Reproduce the whole listing, character for character.

## PROVIDED DATA
[Start of section]
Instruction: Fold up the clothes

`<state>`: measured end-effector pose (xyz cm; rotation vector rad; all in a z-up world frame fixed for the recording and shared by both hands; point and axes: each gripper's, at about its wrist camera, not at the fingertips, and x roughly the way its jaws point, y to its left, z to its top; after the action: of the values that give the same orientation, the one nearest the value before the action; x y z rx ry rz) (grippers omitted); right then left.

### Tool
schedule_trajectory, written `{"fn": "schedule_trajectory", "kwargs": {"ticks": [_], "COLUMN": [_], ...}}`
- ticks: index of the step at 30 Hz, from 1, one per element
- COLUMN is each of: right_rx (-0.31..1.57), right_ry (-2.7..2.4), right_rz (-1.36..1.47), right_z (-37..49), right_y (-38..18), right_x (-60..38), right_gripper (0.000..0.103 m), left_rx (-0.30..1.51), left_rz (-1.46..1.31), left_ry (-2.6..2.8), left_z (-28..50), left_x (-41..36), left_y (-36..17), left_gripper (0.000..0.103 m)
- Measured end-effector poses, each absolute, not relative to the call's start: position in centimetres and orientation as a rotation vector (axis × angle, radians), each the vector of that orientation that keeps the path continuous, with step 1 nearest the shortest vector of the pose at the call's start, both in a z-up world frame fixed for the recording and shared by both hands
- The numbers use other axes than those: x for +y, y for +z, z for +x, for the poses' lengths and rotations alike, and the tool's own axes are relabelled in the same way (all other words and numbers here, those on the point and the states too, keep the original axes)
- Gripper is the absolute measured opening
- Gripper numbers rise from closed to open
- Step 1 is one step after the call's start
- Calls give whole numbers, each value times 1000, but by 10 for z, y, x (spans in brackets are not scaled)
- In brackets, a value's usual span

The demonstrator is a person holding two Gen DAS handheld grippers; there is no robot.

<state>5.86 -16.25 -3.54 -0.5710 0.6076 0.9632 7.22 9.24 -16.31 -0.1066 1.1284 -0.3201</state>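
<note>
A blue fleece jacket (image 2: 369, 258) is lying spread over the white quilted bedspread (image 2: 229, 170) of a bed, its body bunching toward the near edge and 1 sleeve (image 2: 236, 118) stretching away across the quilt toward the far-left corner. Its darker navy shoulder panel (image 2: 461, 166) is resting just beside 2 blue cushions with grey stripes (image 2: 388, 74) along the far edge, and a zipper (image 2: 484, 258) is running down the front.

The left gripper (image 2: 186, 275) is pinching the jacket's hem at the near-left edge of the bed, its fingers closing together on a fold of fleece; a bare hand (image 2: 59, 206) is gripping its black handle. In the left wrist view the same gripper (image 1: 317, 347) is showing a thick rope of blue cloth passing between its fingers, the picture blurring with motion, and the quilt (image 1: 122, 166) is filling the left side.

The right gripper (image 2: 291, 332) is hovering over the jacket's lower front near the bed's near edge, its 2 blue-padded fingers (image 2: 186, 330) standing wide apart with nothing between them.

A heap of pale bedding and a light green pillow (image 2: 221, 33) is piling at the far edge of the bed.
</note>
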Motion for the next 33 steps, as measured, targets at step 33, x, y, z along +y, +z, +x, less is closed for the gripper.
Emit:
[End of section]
## EXERCISE RESPONSE
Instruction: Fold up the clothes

`<state>`: measured end-effector pose (xyz cm; rotation vector rad; all in a z-up world frame fixed for the recording and shared by both hands; point and axes: each gripper's, at about its wrist camera, not at the fingertips, and x roughly the way its jaws point, y to its left, z to its top; after the action: of the values that give the same orientation, the one nearest the value before the action; x y z rx ry rz) (grippers omitted); right then left.

### Tool
schedule_trajectory, written `{"fn": "schedule_trajectory", "kwargs": {"ticks": [_], "COLUMN": [_], ...}}`
- ticks: index of the step at 30 Hz, from 1, one per element
- COLUMN is each of: right_rx (-0.31..1.57), right_ry (-2.7..2.4), right_rz (-1.36..1.47), right_z (-37..49), right_y (-38..18), right_x (-60..38), right_gripper (0.000..0.103 m), left_rx (-0.30..1.51), left_rz (-1.46..1.31), left_ry (-2.6..2.8), left_z (-28..50), left_x (-41..36), left_y (-36..17), left_gripper (0.000..0.103 m)
- Measured end-effector poses, each absolute, not relative to the call's start: position in centimetres and orientation as a rotation vector (axis × angle, radians), each the vector of that orientation that keeps the path continuous, with step 1 nearest the shortest vector of the pose at the call's start, both in a z-up world frame fixed for the recording and shared by both hands
- The numbers use other axes than those: x for +y, y for +z, z for +x, for the poses' lengths and rotations alike, and the tool's own axes are relabelled in the same way (all other words and numbers here, those on the point and the states too, keep the original axes)
- Gripper is the absolute measured opening
- Gripper numbers rise from closed to open
- Step 1 is one step after the call's start
- Calls give whole numbers, each value times 1000, but by 10 for z, y, x (spans in brackets are not scaled)
- In brackets, a value's usual span

The demonstrator is a person holding two Gen DAS handheld grippers; there is no robot.

<state>5.86 -16.25 -3.54 -0.5710 0.6076 0.9632 7.22 9.24 -16.31 -0.1066 1.1284 -0.3201</state>
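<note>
A blue fleece jacket (image 2: 369, 258) is lying spread over the white quilted bedspread (image 2: 229, 170) of a bed, its body bunching toward the near edge and 1 sleeve (image 2: 236, 118) stretching away across the quilt toward the far-left corner. Its darker navy shoulder panel (image 2: 461, 166) is resting just beside 2 blue cushions with grey stripes (image 2: 388, 74) along the far edge, and a zipper (image 2: 484, 258) is running down the front.

The left gripper (image 2: 186, 275) is pinching the jacket's hem at the near-left edge of the bed, its fingers closing together on a fold of fleece; a bare hand (image 2: 59, 206) is gripping its black handle. In the left wrist view the same gripper (image 1: 317, 347) is showing a thick rope of blue cloth passing between its fingers, the picture blurring with motion, and the quilt (image 1: 122, 166) is filling the left side.

The right gripper (image 2: 291, 332) is hovering over the jacket's lower front near the bed's near edge, its 2 blue-padded fingers (image 2: 186, 330) standing wide apart with nothing between them.

A heap of pale bedding and a light green pillow (image 2: 221, 33) is piling at the far edge of the bed.
</note>
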Motion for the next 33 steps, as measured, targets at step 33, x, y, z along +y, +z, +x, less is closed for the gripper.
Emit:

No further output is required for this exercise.